Give back exactly the stretch of data below from the line holding "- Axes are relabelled" through the line holding "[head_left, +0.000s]", both ends included, and leave the remaining lines out.

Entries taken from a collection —

- - - -

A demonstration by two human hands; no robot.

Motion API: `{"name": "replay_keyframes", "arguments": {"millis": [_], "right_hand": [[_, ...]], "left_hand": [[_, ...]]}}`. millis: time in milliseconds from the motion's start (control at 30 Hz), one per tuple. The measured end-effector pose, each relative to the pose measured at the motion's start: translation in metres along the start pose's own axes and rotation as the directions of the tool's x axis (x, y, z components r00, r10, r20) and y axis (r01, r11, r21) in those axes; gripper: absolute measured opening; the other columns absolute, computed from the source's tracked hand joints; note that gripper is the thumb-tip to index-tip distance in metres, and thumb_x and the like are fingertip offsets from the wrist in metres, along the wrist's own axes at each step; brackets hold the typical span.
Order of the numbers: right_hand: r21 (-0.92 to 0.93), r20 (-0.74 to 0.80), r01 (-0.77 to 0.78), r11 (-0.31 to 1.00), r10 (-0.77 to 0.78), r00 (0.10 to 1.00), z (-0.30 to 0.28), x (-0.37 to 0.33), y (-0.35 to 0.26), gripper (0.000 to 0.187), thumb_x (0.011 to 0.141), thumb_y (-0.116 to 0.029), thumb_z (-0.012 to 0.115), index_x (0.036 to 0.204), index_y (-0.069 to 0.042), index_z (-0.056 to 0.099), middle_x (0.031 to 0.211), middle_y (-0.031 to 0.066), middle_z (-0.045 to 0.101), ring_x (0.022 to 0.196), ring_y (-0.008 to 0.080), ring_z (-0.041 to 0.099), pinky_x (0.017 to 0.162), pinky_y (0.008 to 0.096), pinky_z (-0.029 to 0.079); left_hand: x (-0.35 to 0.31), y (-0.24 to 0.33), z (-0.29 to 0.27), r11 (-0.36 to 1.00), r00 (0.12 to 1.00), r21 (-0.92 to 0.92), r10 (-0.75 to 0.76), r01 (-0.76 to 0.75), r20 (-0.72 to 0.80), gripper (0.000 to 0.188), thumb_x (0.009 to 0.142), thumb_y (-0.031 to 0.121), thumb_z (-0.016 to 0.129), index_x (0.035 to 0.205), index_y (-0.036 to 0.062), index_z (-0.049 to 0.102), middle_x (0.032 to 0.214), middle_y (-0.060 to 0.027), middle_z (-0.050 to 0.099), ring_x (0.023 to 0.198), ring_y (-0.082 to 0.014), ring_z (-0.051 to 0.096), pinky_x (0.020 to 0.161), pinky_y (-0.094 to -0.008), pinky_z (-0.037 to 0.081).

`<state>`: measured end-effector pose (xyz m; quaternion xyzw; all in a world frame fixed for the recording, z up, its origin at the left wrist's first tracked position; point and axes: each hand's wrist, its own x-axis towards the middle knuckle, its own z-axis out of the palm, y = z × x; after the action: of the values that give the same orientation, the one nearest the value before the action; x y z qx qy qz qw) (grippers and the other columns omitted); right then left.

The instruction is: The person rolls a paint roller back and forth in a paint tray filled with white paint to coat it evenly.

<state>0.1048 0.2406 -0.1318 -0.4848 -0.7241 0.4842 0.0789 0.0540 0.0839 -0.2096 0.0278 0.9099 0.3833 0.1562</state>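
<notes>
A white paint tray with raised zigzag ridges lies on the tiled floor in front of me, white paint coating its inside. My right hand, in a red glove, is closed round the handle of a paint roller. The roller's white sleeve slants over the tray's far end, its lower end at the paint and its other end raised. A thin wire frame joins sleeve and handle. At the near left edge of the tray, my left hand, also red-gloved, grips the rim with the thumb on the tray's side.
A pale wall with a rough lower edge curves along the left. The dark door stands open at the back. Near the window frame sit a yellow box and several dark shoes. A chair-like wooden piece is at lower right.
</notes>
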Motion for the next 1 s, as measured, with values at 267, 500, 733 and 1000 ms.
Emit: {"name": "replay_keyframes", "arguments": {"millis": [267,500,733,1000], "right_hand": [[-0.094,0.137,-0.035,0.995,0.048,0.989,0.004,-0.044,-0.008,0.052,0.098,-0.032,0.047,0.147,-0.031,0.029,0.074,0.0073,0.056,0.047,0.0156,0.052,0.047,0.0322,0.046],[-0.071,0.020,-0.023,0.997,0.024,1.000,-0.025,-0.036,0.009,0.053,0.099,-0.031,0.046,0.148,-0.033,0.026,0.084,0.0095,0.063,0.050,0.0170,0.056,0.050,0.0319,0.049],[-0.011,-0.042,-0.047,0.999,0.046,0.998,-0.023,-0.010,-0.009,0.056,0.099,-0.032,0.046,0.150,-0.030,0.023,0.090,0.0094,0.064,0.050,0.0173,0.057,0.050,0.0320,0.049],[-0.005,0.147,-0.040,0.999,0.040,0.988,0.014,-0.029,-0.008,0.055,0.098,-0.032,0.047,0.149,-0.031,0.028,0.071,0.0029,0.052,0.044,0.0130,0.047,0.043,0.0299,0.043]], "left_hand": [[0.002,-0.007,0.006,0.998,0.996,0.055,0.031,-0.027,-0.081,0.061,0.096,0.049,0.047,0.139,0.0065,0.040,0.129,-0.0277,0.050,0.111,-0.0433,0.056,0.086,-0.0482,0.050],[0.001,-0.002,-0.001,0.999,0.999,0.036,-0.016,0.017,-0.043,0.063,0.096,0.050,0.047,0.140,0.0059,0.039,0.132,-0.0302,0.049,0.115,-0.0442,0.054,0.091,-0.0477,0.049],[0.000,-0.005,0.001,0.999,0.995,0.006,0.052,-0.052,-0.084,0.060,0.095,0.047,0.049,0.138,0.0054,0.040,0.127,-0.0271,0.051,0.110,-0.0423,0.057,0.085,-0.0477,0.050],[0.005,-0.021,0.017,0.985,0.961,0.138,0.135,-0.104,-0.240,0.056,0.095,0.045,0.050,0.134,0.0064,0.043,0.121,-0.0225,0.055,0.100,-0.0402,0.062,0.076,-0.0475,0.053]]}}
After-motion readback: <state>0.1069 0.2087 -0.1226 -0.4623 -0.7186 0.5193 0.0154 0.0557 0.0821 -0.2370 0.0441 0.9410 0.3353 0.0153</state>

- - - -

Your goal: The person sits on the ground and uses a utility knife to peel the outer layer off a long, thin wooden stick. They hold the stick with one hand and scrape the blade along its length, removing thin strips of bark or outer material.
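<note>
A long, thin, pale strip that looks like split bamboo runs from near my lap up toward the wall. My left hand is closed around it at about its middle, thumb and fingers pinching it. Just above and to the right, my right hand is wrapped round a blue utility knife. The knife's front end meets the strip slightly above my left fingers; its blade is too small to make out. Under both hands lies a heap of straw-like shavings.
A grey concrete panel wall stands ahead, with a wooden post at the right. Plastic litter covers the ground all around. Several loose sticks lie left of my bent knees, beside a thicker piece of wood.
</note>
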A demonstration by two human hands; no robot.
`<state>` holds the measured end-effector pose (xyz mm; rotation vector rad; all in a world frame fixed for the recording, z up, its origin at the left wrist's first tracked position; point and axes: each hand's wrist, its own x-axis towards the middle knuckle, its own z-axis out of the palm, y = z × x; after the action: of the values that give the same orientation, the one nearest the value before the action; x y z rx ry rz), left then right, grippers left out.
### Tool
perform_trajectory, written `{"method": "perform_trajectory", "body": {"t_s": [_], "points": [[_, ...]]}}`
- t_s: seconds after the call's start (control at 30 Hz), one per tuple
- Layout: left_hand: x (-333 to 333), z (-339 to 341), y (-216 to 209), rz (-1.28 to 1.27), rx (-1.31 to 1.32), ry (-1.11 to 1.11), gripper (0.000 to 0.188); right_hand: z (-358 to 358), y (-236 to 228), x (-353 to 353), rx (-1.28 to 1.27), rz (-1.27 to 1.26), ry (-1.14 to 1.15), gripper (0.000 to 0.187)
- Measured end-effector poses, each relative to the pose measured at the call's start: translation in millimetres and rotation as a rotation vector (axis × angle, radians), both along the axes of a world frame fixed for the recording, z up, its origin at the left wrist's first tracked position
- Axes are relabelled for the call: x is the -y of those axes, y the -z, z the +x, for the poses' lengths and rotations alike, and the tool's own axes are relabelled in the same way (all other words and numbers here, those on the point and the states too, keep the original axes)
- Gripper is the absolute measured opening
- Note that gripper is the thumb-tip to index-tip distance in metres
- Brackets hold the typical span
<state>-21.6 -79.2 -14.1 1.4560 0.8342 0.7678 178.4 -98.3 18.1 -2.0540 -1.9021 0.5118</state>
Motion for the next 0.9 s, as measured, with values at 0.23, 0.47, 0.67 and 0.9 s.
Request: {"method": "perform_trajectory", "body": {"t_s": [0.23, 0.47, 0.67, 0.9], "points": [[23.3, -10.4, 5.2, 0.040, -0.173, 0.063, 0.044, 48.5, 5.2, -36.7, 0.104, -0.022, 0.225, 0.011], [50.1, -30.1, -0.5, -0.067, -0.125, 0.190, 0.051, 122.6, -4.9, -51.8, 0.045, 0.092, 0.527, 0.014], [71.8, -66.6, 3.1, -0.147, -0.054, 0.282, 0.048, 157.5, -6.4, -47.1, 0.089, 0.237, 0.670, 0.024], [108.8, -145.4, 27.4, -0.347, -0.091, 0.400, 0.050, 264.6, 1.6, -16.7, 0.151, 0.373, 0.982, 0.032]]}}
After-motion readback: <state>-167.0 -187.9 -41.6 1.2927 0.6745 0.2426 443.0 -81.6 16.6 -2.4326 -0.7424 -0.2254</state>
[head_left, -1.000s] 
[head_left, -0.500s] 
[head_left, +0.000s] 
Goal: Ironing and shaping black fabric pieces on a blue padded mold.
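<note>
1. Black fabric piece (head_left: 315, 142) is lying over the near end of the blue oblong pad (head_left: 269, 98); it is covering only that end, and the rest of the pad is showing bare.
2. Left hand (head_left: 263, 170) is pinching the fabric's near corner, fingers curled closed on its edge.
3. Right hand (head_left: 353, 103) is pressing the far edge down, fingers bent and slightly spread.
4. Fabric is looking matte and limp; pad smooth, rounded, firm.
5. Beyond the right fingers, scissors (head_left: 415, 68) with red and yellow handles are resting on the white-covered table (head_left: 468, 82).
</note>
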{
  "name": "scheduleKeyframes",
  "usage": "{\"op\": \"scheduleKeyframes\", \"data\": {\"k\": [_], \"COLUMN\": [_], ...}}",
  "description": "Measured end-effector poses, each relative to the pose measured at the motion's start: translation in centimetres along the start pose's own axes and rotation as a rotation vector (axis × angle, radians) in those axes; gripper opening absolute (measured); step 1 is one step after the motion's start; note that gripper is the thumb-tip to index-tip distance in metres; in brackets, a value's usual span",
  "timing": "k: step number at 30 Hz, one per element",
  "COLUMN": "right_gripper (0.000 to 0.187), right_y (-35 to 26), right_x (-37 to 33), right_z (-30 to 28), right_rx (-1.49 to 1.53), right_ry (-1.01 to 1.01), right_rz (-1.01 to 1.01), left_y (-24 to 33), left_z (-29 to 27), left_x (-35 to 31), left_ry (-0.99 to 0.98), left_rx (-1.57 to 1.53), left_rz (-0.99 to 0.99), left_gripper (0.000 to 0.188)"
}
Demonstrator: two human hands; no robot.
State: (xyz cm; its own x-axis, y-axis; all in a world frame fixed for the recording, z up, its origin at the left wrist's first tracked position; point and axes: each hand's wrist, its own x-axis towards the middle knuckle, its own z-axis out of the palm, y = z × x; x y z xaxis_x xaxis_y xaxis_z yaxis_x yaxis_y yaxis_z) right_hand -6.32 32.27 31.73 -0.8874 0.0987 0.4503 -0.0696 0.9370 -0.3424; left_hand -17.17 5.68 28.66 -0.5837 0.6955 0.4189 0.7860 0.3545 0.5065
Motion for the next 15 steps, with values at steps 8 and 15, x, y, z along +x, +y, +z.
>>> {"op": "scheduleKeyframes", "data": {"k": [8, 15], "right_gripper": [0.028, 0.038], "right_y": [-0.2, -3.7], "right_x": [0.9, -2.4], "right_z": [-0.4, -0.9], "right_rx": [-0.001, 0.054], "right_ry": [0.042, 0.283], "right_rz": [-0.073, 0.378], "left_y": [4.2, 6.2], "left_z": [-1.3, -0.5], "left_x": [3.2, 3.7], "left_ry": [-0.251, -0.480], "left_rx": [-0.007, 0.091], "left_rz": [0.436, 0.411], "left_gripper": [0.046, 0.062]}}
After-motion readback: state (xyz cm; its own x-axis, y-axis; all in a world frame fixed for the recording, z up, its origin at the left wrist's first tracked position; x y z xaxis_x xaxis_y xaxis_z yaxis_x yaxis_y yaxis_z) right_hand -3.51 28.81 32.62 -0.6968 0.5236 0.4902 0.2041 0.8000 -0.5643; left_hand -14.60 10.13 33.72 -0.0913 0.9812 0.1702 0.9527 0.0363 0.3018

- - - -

Your response —
- Axes are relabelled for the call: x is the -y of those axes, y the -z, z the +x, for the poses' lengths and rotations alike, and the tool's own axes are relabelled in the same way (all other words and numbers here, those on the point and the states too, keep the original axes)
- Gripper is the absolute measured opening
- Note that gripper is the thumb-tip to index-tip distance in metres
- Brackets hold the typical span
<state>-21.6 -79.2 -14.1 1.4560 0.8342 0.7678 178.4 -98.3 18.1 -2.0540 -1.9021 0.5118</state>
Motion for the next 0.9 s, as measured, with values at 0.23, 0.47, 0.67 and 0.9 s.
Request: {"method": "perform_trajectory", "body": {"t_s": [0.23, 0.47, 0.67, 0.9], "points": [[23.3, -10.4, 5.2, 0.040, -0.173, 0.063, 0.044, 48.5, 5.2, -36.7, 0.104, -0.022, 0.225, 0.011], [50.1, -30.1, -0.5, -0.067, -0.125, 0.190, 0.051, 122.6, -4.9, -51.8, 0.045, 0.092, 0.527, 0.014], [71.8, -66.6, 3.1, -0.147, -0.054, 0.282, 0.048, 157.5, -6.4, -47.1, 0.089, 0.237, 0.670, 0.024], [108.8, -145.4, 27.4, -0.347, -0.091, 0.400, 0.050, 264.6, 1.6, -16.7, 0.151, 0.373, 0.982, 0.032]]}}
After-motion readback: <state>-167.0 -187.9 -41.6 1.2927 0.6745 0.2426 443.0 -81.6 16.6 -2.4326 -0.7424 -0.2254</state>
[head_left, -1.000s] 
[head_left, -0.500s] 
[head_left, +0.000s] 

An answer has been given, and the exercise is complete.